Steve Early

Personal information
- Nationality: British
- Born: Steve Early 7 May 1956 (age 70) Coventry, England
- Weight: Light Welterweight

Boxing career

Boxing record
- Total fights: 29
- Wins: 25
- Win by KO: 12
- Losses: 4
- Draws: 0
- No contests: 0

= Steve Early =

English boxer (born 1956)

Steve Early (born 7 May 1956) is a professional boxer, who fought out of Coventry, England. Early started his career in 1977 with a TKO win over Kevin Sheehan.

Early marched on to thirteen consecutive wins in three years, in November 1979 Early suffered his first professional defeat to Roger Guest in a BBBoC Midlands area Light Welterweight title bout. Early was floored in the first round and counted out by the referee.

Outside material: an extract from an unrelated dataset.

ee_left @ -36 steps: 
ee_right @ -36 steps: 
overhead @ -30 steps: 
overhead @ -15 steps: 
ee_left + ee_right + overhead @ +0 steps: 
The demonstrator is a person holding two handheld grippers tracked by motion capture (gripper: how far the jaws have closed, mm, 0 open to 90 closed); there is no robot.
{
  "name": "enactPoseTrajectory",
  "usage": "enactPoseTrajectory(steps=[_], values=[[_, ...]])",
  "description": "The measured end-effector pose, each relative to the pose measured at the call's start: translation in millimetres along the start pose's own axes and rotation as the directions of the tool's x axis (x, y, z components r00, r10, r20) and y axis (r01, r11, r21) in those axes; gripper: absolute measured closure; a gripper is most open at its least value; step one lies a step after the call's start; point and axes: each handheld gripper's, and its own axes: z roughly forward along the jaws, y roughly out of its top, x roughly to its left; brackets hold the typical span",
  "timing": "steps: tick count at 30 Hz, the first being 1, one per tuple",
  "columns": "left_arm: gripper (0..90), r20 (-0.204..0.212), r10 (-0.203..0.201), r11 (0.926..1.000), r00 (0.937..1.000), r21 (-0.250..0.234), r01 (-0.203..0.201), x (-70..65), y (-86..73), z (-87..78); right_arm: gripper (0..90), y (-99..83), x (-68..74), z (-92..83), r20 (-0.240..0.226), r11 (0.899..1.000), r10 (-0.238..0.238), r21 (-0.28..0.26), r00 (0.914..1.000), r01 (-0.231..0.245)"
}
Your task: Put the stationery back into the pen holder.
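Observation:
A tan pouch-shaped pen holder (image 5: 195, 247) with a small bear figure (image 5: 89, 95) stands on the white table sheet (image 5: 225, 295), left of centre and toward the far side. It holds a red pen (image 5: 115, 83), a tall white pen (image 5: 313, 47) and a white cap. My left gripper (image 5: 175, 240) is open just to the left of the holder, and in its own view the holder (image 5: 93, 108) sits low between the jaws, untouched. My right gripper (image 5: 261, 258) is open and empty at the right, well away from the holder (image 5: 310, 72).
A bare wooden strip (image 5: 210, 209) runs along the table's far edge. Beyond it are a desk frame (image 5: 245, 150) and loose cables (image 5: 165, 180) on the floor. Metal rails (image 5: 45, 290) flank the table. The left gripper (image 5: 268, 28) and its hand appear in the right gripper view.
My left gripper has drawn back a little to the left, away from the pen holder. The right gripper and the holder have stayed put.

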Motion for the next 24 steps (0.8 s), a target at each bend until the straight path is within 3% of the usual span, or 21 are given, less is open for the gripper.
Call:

Early later returned the favor and knocked out Guest in the fourth round of their second contest in 1981.

After the loss to Guest, Early bounced back to another 7 consecutive wins, including experienced fighters like Billy Waith with 94 bouts.

In 1981, Early stepped into the ring for a final eliminator contest for the BBBoC British light-welterweight title, with one of the most talented fighters of his era, Ken Buchanan. Early beat Buchanan after a hard-fought 12 rounds.

After beating Buchanan. Early eventually had the chance to take the British Light-Welterweight championship to Coventry. He stepped into the ring with champion Clinton McKenzie . After an exciting 3 rounds, McKenzie had put on the pressure and Early was saved by the referee in the fourth as in his opinion Earley was in no fit state to continue.

Yet again, over the next year, Early put another four wins and eventually retired after being defeated by Gary Night in London.